A Matter of Skin – Raising Skin Care Awareness

November 2016 / Old Flinderians / 22/11/2016

He is passionate about skin cancer prevention. Alexander Tedman is setting an example of dedication and commitment to the wellbeing of our community.

When did you graduate from Flinders and what are you doing now?

I graduated from Flinders in 2009, having completed 13 years from Prep to Year 12. I’m currently completing my intern year as a doctor at Ipswich Hospital.

Tell us about your interest in skin conditions and skin cancer:

One of the greatest risk factors for developing skin cancer, and especially melanoma, is excessive exposure to sun in early life – something common to many kids on the Sunshine Coast. Additionally, there is the common misconception that skin cancer is an ‘adult’ problem that only develops later in life (in fact, skin cancer is the most prevalent cancer in young adults 15-29 years of age).

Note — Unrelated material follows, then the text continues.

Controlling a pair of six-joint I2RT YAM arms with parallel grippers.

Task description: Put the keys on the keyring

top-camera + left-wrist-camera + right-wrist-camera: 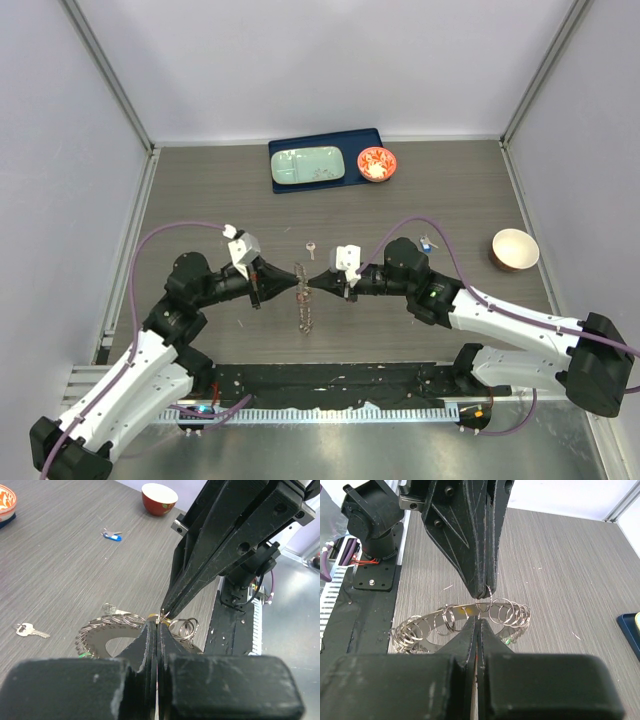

I grew up on the Sunshine Coast, and spent the majority of my free time in the sun – either at the beach or training in the Flinders pool as a swimmer. Like all kids growing up on the Coast, I was acutely aware of the sun-safety message, and tried to adhere to this as much as possible. Of course, I still had my fair share of sunburns.

Tell us about your skin cancer awareness project?

My aim is to increase awareness of skin cancer and melanoma as a relevant disease in young people by sharing my own experience, and also those of people close to me who have suffered melanoma at a young age. I also want to provide a simple framework to help young people ‘know their spots’ and when to seek further assessment.

Where do you hope to be in five or 10 years’ time?

I hope to be continuing work as a doctor in Queensland, although would love to spend some time working abroad or interstate.

How would you describe your time at Flinders and what were the highlights?

I have fond memories of my time at Flinders. The landscape of the school changed dramatically between my first day in 1996 and my last in 2009! I am very grateful for the role models I had at Flinders – my teachers, my swim coach, the senior staff and my peers. The opportunity to be a role model myself as School Captain in 2009 was also a highlight.

When you are not busy studying or working, what do you like to do and why?

I have a great passion for food (not fancy food, mostly hot chips). I have spent a large part of my free time as an adult trying different types of chips around Brisbane.

If you could meet and chat with anyone in the world, who would you pick and why?

I would love to meet Ian Thorpe. He remains a great role model not just for swimmers in how to approach their sport, but also in how to maintain humility while chasing big dreams. His life journey is inspiring.